- [What the task requires]
Some of the lines below need repeating. Reproduce exactly those between the lines holding "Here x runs" and "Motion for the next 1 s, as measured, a", inclusive.

Given information section start

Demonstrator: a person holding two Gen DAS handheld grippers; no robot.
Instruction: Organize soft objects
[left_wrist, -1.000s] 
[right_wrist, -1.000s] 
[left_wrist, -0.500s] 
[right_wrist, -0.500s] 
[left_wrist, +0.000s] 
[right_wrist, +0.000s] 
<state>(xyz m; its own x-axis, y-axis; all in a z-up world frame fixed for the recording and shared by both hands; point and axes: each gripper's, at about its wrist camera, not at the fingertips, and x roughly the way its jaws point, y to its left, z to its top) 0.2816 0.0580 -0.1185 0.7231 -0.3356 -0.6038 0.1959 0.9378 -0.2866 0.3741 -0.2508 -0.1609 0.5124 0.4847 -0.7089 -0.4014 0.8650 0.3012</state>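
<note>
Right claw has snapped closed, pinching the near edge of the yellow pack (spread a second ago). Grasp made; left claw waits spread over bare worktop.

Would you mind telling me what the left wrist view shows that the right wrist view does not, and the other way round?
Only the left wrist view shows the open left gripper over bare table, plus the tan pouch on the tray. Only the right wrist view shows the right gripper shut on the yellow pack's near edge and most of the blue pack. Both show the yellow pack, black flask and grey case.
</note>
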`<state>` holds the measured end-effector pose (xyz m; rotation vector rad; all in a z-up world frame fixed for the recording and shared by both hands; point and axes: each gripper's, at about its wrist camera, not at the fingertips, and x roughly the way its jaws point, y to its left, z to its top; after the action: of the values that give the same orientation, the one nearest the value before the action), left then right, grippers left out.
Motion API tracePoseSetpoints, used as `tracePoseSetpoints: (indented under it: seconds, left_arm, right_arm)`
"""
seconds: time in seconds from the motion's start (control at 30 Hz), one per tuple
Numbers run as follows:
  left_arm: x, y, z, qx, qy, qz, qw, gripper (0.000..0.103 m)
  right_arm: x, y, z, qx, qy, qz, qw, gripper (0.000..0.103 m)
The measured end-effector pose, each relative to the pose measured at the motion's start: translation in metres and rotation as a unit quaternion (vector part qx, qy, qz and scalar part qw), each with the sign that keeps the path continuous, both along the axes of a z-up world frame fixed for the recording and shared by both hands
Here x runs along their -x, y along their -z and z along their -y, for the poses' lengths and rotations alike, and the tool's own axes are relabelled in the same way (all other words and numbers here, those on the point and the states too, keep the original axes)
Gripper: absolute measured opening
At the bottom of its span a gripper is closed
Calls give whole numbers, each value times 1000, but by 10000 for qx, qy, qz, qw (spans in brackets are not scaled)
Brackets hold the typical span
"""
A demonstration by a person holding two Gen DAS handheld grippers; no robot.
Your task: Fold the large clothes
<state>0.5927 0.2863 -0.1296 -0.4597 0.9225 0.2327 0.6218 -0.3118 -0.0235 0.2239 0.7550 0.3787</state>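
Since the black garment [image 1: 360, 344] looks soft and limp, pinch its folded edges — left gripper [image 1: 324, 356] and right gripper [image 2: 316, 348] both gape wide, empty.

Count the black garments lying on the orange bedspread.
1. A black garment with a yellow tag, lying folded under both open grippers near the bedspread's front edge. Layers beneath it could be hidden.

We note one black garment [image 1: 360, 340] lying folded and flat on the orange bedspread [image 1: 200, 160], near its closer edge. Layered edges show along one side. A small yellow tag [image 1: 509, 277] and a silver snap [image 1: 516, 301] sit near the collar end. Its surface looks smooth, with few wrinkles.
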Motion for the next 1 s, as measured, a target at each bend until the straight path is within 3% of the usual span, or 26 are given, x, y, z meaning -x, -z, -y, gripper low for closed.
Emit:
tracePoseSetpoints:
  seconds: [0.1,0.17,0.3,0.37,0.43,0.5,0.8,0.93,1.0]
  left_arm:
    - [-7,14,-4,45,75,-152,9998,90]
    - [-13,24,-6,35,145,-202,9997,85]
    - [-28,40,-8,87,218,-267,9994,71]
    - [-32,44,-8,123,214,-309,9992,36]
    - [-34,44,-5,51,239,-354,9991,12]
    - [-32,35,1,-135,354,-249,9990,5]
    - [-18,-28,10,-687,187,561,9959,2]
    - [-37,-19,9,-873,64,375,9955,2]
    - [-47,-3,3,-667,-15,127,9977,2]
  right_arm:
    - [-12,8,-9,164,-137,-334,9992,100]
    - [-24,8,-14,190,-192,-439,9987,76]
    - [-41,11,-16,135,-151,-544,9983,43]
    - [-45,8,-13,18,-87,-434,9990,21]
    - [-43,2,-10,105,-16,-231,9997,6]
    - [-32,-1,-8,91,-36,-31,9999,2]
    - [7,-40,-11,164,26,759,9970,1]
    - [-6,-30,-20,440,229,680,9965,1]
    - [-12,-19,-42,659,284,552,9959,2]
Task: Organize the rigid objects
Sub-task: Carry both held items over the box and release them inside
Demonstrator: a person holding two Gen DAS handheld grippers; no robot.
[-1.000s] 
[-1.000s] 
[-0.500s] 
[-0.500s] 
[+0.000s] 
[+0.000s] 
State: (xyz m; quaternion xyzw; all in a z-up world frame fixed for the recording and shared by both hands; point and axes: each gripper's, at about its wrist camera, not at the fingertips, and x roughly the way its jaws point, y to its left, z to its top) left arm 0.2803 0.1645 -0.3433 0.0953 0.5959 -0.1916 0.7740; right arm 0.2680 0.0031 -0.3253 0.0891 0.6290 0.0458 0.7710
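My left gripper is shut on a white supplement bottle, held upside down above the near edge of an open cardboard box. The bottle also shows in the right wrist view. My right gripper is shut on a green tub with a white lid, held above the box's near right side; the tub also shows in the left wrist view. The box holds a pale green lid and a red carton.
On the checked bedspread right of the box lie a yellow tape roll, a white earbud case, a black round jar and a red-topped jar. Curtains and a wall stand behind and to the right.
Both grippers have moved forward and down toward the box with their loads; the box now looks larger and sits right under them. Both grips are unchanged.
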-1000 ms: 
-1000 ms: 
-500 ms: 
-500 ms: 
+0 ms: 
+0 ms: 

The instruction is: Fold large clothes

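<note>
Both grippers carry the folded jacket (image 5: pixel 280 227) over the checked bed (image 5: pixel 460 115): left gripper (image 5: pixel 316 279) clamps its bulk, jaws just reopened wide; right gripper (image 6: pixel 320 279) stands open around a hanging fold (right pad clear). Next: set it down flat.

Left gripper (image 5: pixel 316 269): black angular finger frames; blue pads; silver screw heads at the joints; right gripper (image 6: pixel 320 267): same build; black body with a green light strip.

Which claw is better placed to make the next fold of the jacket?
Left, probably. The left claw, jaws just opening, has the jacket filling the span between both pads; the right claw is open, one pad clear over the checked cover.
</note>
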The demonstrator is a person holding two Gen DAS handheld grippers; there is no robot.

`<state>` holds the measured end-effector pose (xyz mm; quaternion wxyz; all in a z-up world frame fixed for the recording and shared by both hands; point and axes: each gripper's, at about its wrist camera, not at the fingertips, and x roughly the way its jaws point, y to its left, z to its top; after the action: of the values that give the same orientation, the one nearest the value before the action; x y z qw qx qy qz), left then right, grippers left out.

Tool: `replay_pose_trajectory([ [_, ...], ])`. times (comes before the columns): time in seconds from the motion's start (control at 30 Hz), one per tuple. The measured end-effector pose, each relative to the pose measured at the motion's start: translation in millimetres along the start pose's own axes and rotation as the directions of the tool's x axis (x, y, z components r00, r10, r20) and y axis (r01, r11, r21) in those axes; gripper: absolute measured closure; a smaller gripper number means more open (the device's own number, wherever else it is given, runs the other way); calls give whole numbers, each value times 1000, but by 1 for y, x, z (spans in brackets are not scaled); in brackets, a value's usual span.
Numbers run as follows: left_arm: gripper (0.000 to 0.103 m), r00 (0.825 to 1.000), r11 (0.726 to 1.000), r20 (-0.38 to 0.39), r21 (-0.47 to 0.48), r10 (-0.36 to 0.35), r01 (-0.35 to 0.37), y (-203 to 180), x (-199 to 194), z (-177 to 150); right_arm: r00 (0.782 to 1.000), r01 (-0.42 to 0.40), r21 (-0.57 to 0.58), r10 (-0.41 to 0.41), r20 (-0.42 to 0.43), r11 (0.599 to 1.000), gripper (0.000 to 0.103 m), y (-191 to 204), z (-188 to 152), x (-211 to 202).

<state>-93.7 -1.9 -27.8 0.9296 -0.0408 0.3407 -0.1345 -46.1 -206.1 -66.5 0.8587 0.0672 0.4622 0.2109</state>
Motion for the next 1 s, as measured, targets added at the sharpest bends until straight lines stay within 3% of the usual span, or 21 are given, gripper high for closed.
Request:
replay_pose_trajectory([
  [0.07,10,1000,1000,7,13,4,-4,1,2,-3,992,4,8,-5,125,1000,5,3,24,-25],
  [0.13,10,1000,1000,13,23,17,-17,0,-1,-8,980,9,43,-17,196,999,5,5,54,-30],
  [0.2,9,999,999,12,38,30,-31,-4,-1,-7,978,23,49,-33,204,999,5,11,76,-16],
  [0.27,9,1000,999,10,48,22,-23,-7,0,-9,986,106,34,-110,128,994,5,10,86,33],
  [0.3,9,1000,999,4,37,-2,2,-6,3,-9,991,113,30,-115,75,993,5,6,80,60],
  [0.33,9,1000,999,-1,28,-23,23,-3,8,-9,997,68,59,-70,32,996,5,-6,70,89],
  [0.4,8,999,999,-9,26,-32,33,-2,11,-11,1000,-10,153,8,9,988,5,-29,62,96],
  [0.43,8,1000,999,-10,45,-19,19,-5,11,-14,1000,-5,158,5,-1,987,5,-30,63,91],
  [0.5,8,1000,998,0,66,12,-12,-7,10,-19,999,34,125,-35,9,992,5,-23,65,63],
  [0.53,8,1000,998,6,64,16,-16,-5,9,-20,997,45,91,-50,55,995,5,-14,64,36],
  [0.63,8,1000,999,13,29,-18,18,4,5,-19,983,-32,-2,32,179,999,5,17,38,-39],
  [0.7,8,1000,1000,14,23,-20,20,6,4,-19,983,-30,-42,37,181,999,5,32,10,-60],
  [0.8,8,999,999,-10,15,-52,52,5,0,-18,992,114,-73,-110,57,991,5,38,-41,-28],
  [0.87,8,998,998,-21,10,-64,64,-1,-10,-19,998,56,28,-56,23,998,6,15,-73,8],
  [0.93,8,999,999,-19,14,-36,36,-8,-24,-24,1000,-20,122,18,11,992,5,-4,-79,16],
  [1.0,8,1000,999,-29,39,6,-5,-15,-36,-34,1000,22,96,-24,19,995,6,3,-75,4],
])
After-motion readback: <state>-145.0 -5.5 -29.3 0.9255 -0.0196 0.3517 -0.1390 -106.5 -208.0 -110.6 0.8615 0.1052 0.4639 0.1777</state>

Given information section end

- [Task solution]
Here x runs along their -x, y along their -z and z along their -y, for the poses' lengths and rotations alike, and the tool's own axes are relabelled in the same way (all other words and numbers here, those on the point and the states too, keep the original axes)
Gripper: absolute measured opening
At the bottom of its span a gripper is closed
Calls give whole numbers, each value times 1000, but by 10000 for qx, qy, qz, qw (spans in brackets are not scaled)
Brackets hold the typical span
"""
A demonstration by a person holding two Gen DAS handheld grippers; no robot.
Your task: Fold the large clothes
<state>0.5927 0.2863 -0.1296 -0.4597 0.9225 0.2327 0.6218 -0.3118 -0.0235 0.2239 0.7550 0.3787</state>
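Since the black garment [image 1: 360, 344] looks soft and limp, pinch its folded edges — left gripper [image 1: 324, 356] and right gripper [image 2: 316, 348] both gape wide, empty.

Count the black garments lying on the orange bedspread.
1. A black garment with a yellow tag, lying folded under both open grippers near the bedspread's front edge. Layers beneath it could be hidden.

We note one black garment [image 1: 360, 340] lying folded and flat on the orange bedspread [image 1: 200, 160], near its closer edge. Layered edges show along one side. A small yellow tag [image 1: 509, 277] and a silver snap [image 1: 516, 301] sit near the collar end. Its surface looks smooth, with few wrinkles.
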Motion for the next 1 s, as measured, a target at each bend until the straight path is within 3% of the usual span, or 26 are given, x, y, z meaning -x, -z, -y, gripper low for closed.

Nothing remains to be added to the answer.